- [Recorded information]
============================================================

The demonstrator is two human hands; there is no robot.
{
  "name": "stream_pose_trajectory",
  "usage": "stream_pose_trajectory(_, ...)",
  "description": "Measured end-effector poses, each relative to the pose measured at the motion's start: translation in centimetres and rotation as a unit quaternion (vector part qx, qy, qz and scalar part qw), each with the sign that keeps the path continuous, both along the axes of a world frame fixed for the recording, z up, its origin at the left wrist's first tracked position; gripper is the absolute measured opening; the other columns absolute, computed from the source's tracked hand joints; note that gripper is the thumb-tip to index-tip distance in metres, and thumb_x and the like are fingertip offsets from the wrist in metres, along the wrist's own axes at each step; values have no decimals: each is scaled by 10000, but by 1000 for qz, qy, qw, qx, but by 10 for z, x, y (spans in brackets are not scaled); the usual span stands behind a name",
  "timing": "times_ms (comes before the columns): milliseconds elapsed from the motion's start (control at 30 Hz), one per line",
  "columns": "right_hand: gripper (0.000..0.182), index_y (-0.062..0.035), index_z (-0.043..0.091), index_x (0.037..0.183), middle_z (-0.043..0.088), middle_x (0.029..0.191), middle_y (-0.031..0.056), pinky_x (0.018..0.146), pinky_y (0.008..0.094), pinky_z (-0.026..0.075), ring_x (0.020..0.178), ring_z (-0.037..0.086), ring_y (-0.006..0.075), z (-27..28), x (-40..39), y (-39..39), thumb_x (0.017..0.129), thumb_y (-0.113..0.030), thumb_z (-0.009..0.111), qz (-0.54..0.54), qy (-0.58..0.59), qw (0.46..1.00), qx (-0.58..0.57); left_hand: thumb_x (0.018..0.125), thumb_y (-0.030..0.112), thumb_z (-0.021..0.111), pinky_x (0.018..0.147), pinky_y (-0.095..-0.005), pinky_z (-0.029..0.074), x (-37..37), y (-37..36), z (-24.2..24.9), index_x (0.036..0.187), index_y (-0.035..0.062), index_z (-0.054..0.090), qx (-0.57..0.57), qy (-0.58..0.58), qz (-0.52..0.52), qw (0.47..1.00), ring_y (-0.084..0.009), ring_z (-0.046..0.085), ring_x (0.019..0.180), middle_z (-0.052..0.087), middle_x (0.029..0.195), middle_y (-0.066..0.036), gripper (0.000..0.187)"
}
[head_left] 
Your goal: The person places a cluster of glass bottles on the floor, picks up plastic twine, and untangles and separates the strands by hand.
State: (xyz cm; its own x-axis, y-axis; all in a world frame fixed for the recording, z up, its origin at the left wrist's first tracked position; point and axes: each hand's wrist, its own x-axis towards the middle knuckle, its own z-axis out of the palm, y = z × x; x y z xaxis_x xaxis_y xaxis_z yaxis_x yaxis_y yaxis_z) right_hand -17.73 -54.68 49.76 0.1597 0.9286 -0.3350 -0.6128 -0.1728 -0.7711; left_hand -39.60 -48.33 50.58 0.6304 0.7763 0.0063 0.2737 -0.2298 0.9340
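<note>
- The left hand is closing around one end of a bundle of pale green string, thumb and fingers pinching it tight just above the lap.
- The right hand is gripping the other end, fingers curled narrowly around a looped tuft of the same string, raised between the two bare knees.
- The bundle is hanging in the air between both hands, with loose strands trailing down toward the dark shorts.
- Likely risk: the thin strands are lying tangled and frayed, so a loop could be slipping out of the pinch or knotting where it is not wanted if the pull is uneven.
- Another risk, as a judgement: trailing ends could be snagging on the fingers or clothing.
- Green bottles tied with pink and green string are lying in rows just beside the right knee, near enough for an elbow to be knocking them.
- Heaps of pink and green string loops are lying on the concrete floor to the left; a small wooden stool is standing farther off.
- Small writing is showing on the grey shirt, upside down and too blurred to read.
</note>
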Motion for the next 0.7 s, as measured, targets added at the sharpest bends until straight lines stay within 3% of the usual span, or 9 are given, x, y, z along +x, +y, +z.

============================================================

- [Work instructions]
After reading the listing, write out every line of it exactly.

- [Your response]
The demonstrator is two human hands; there is no robot.
{
  "name": "stream_pose_trajectory",
  "usage": "stream_pose_trajectory(_, ...)",
  "description": "Measured end-effector poses, each relative to the pose measured at the motion's start: translation in centimetres and rotation as a unit quaternion (vector part qx, qy, qz and scalar part qw), each with the sign that keeps the path continuous, both along the axes of a world frame fixed for the recording, z up, its origin at the left wrist's first tracked position; gripper is the absolute measured opening; the other columns absolute, computed from the source's tracked hand joints; note that gripper is the thumb-tip to index-tip distance in metres, and thumb_x and the like are fingertip offsets from the wrist in metres, along the wrist's own axes at each step; values have no decimals: each is scaled by 10000, but by 1000 for qz, qy, qw, qx, but by 10 for z, x, y (spans in brackets are not scaled); the usual span stands behind a name",
  "timing": "times_ms (comes before the columns): milliseconds elapsed from the motion's start (control at 30 Hz), one per line",
  "columns": "right_hand: gripper (0.000..0.182), index_y (-0.062..0.035), index_z (-0.043..0.091), index_x (0.037..0.183), middle_z (-0.043..0.088), middle_x (0.029..0.191), middle_y (-0.031..0.056), pinky_x (0.018..0.146), pinky_y (0.008..0.094), pinky_z (-0.026..0.075), ring_x (0.020..0.178), ring_z (-0.037..0.086), ring_y (-0.006..0.075), z (-27..28), x (-40..39), y (-39..39), thumb_x (0.017..0.129), thumb_y (-0.113..0.030), thumb_z (-0.009..0.111), qz (-0.54..0.54), qy (-0.58..0.59), qw (0.46..1.00), qx (-0.58..0.57); left_hand: thumb_x (0.018..0.125), thumb_y (-0.030..0.112), thumb_z (-0.021..0.111), pinky_x (0.018..0.147), pinky_y (-0.095..-0.005), pinky_z (-0.029..0.074), x (-37..37), y (-37..36), z (-24.2..24.9), index_x (0.036..0.187), index_y (-0.035..0.062), index_z (-0.054..0.090), qx (-0.57..0.57), qy (-0.58..0.58), qz (-0.52..0.52), qw (0.47..1.00), ring_y (-0.084..0.009), ring_z (-0.046..0.085), ring_x (0.019..0.180), middle_z (-0.052..0.087), middle_x (0.029..0.195), middle_y (-0.066..0.036), gripper (0.000..0.187)"
}
[head_left] 
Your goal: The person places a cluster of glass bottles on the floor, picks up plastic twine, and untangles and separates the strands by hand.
State: (xyz cm; its own x-axis, y-axis; all in a world frame fixed for the recording, z up, its origin at the left wrist's first tracked position; point and axes: each hand's wrist, its own x-axis towards the middle knuckle, its own z-axis out of the palm, y = z × x; x y z xaxis_x xaxis_y xaxis_z yaxis_x yaxis_y yaxis_z) right_hand -17.73 -54.68 49.76 0.1597 0.9286 -0.3350 -0.6128 -0.1728 -0.7711; left_hand -39.60 -48.33 50.58 0.6304 0.7763 0.0063 0.2737 -0.2298 0.9340
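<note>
- The left hand is closing around one end of a bundle of pale green string, thumb and fingers pinching it tight just above the lap.
- The right hand is gripping the other end, fingers curled narrowly around a looped tuft of the same string, raised between the two bare knees.
- The bundle is hanging in the air between both hands, with loose strands trailing down toward the dark shorts.
- Likely risk: the thin strands are lying tangled and frayed, so a loop could be slipping out of the pinch or knotting where it is not wanted if the pull is uneven.
- Another risk, as a judgement: trailing ends could be snagging on the fingers or clothing.
- Green bottles tied with pink and green string are lying in rows just beside the right knee, near enough for an elbow to be knocking them.
- Heaps of pink and green string loops are lying on the concrete floor to the left; a small wooden stool is standing farther off.
- Small writing is showing on the grey shirt, upside down and too blurred to read.
</note>
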Motion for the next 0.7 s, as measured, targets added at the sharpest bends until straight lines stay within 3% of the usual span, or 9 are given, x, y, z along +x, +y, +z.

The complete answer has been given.